* What the task asks:
Throughout the listing that follows, find each line with the word "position" and copy it.
** Opening Dataset entries block **
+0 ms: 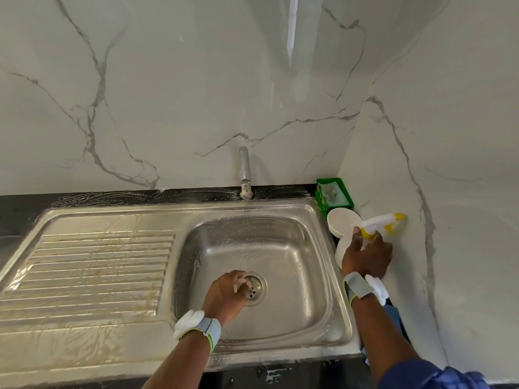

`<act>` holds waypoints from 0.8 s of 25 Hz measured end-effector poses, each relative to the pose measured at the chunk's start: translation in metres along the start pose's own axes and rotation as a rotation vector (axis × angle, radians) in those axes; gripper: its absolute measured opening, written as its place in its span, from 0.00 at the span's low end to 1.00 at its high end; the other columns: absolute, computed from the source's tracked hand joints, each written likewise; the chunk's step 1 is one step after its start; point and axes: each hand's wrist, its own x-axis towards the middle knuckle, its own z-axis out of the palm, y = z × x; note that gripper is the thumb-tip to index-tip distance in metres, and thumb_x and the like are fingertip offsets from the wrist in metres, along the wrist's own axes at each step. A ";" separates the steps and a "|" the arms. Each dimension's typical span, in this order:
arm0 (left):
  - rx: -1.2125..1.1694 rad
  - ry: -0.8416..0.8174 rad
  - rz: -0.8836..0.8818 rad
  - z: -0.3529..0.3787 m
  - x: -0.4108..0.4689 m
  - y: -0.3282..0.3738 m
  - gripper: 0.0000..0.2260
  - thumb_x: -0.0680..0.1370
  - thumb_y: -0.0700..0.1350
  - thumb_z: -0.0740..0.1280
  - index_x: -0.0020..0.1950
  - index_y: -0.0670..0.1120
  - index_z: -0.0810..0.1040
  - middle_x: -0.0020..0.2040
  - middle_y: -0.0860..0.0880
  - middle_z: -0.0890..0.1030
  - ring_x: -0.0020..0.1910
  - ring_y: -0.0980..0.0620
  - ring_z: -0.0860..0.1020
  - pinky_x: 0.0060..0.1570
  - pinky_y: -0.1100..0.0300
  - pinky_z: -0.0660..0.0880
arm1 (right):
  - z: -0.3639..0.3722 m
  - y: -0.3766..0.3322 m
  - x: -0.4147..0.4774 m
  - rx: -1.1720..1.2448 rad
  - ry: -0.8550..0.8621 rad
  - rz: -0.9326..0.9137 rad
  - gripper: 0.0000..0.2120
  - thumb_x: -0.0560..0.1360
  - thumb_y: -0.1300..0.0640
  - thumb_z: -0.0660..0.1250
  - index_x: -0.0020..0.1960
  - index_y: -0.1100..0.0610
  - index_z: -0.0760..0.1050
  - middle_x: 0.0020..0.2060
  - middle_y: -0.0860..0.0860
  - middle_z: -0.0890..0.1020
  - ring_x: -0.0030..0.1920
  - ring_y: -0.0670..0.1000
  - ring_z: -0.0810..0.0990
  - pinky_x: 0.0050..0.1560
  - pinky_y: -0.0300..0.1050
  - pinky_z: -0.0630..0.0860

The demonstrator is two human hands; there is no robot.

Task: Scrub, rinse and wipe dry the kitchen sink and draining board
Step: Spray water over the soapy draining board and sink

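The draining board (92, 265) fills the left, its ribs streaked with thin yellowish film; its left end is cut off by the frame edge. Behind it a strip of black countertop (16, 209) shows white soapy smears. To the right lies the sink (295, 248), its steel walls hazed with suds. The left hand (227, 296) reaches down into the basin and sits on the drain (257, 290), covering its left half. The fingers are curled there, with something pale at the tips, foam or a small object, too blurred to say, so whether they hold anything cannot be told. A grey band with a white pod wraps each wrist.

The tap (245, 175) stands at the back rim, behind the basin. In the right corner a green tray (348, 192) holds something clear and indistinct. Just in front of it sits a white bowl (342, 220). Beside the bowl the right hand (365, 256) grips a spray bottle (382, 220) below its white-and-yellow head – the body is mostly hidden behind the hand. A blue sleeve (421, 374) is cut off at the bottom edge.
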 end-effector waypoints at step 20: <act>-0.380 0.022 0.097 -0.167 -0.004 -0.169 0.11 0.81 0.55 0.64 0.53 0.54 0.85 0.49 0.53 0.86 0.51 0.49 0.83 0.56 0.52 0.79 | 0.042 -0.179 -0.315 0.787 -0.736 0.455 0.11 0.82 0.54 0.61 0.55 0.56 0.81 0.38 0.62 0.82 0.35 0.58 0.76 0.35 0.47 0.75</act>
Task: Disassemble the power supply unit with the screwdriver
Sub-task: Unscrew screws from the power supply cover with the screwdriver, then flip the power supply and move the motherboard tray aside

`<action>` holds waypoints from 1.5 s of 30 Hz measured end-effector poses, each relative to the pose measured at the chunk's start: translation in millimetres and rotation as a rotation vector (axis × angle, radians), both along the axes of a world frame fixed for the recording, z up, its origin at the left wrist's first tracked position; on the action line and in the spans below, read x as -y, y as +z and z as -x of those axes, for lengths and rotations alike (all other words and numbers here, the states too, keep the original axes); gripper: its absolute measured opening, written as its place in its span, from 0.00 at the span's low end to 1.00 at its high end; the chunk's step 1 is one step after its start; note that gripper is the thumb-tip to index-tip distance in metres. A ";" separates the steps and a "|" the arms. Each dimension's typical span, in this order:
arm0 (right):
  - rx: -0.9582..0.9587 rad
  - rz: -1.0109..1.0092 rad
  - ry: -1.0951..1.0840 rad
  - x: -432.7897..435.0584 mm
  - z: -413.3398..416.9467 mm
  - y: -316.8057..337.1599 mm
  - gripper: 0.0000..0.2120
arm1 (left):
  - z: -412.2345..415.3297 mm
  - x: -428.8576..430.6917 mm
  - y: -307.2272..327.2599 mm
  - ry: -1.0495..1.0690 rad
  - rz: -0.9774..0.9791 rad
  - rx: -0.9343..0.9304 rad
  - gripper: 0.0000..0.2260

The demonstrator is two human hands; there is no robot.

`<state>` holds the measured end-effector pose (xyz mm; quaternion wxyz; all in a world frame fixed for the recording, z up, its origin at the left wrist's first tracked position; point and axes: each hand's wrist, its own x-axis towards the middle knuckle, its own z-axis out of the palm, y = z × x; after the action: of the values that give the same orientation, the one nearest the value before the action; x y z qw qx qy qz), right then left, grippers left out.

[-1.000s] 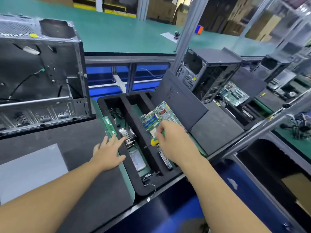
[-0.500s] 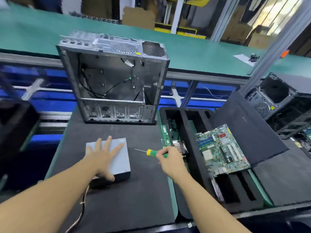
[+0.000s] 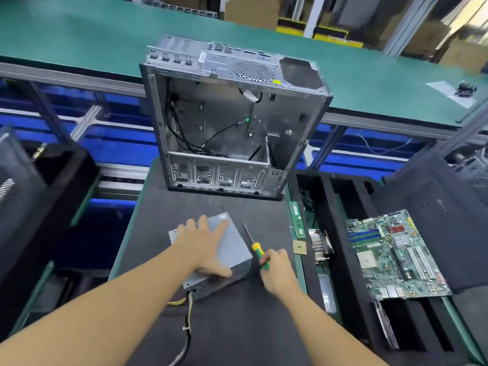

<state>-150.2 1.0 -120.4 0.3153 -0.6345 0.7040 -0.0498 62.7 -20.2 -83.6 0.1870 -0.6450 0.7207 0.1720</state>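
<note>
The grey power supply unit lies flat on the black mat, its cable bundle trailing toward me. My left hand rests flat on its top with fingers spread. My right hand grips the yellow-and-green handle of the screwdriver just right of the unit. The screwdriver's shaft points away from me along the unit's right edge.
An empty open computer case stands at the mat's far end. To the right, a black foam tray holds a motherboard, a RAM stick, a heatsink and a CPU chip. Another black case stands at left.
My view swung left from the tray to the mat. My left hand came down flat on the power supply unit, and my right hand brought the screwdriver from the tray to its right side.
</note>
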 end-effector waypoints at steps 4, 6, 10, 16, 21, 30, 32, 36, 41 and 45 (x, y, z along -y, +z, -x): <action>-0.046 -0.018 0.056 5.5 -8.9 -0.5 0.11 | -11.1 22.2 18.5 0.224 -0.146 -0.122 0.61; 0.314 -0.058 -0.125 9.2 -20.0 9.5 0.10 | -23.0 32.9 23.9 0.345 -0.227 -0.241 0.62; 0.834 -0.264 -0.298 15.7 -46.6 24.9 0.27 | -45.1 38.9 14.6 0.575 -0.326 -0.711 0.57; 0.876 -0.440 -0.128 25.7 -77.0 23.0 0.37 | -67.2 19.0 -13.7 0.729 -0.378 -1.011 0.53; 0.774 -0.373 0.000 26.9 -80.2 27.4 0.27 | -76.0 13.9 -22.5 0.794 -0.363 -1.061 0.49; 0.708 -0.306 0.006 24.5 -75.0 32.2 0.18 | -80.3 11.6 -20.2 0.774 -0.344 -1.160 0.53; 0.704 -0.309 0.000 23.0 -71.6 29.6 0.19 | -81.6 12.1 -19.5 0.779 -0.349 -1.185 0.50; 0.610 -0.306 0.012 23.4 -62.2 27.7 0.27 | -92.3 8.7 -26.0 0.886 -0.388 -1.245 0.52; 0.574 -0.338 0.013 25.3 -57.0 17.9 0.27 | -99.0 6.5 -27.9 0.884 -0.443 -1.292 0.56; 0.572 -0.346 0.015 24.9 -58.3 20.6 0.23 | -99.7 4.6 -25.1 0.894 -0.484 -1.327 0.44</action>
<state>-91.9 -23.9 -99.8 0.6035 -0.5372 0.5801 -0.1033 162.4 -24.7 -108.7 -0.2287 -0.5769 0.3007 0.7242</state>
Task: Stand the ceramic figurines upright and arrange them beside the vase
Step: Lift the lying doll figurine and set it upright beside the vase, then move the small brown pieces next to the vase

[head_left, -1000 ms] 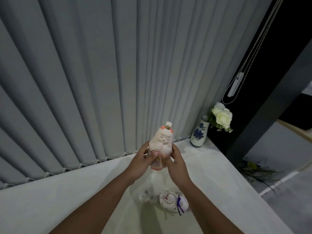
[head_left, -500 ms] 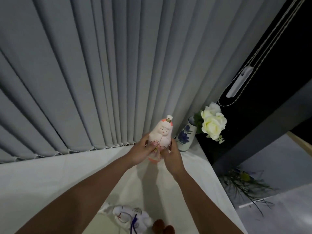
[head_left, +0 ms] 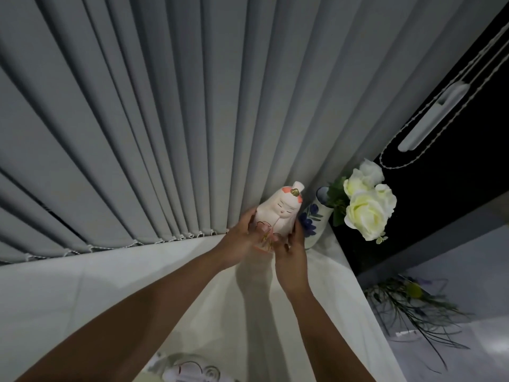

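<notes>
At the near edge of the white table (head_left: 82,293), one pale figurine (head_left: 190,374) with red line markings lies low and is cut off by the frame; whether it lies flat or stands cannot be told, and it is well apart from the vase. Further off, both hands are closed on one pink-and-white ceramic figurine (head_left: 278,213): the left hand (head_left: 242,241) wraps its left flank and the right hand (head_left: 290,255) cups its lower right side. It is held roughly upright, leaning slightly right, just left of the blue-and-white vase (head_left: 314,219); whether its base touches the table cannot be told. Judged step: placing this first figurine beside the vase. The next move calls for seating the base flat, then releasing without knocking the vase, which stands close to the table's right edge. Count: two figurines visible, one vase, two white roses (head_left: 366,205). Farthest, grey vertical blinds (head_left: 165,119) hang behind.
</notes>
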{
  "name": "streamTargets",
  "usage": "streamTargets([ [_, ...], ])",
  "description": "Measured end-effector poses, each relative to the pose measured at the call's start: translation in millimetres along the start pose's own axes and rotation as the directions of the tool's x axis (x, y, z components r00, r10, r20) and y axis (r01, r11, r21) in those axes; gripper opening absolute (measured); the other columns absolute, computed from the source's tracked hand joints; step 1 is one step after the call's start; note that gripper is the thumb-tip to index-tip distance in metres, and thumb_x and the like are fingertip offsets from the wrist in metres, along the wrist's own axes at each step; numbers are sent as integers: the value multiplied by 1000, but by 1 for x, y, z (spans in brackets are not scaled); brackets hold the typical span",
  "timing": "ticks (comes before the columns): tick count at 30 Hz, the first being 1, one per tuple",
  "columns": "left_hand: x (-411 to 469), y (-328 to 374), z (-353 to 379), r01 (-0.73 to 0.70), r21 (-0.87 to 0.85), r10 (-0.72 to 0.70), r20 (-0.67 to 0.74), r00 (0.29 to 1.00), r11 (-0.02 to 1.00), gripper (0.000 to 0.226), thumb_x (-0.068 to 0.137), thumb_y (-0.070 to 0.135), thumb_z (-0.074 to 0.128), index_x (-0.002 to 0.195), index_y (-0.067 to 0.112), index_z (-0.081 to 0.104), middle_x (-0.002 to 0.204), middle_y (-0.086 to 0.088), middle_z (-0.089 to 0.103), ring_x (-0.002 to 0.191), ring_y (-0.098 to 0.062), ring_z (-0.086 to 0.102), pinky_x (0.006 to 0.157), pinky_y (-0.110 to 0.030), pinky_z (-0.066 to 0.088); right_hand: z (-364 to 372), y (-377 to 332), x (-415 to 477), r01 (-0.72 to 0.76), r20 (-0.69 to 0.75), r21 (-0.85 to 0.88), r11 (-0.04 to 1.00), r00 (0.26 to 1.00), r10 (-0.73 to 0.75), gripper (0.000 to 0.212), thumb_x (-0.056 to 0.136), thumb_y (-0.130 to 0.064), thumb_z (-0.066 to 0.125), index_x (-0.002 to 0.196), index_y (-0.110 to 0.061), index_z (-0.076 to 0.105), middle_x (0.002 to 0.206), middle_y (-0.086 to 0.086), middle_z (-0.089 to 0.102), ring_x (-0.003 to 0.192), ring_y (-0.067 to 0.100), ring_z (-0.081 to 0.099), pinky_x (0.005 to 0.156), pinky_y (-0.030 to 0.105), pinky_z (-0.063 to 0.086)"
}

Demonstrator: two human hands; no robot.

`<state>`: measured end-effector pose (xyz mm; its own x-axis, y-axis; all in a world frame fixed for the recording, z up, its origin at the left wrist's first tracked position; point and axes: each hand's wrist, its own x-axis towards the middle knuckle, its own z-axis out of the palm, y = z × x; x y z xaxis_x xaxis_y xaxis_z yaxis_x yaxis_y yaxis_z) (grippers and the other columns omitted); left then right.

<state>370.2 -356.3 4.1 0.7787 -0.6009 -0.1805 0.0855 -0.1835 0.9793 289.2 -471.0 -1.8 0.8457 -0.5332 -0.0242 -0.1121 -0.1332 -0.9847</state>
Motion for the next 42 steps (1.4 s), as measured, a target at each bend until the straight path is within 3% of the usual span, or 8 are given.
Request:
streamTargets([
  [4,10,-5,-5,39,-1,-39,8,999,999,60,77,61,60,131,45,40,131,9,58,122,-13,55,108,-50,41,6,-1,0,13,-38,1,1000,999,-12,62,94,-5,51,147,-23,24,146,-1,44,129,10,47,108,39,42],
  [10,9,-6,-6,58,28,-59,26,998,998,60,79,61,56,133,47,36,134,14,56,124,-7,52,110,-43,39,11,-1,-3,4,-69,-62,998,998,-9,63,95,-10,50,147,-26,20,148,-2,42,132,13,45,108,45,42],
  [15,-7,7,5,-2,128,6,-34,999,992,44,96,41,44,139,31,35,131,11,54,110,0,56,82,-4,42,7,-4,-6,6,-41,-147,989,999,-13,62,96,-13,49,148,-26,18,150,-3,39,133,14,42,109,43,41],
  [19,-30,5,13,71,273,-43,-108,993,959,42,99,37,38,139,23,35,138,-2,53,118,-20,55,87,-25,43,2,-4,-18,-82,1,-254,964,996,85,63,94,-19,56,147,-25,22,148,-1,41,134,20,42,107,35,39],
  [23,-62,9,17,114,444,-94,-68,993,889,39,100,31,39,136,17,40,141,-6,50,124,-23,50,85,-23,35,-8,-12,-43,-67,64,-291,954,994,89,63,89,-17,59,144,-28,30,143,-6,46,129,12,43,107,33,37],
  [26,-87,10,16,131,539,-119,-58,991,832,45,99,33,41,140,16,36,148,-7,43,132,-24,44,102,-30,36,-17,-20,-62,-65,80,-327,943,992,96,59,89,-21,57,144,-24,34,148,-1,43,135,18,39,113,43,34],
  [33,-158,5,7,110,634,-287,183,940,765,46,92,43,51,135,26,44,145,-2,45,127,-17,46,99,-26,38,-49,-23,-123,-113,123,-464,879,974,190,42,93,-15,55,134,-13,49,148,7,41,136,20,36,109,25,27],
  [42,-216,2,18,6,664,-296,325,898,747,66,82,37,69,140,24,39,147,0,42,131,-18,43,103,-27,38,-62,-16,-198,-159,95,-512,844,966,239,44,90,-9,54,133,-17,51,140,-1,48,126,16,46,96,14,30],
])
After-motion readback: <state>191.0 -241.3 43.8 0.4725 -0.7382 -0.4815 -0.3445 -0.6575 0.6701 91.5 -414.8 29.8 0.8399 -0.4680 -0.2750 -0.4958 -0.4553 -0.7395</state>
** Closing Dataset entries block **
* Response to the task:
`<action>` holds waypoints from 1.5 s of 30 Hz measured end-effector poses, each relative to the pose measured at the chunk's start: translation in millimetres and rotation as a rotation vector (axis × angle, radians), both along the axes of a world frame fixed for the recording, z up, its origin at the left wrist's first tracked position; on the action line and in the spans below, read x as -y, y as +z and z as -x of those axes, for lengths and rotations alike (all other words and numbers here, the states too, keep the original axes); gripper: its absolute measured opening, written as its place in its span, from 0.00 at the span's low end to 1.00 at its high end; the chunk's step 1 is one step after its start; note that gripper is the thumb-tip to index-tip distance in metres. A ";" separates the steps and a "|" the arms. Each dimension's typical span, in this order:
`<state>` holds the measured end-effector pose (xyz mm; quaternion wxyz; all in a world frame fixed for the recording, z up, its origin at the left wrist's first tracked position; point and axes: each hand's wrist, its own x-axis towards the middle knuckle, its own z-axis out of the palm, y = z × x; after the action: of the values that give the same orientation, the one nearest the value before the action; x y z qw qx qy qz), right then left, grippers left out.
`<state>`: measured end-effector pose (xyz mm; its own x-axis, y-axis; all in a world frame fixed for the recording, z up, its origin at the left wrist's first tracked position; point and axes: each hand's wrist, its own x-axis towards the middle knuckle, its own z-axis out of the palm, y = z × x; x y z xaxis_x xaxis_y xaxis_z yaxis_x yaxis_y yaxis_z) (grippers and the other columns omitted); left then right.

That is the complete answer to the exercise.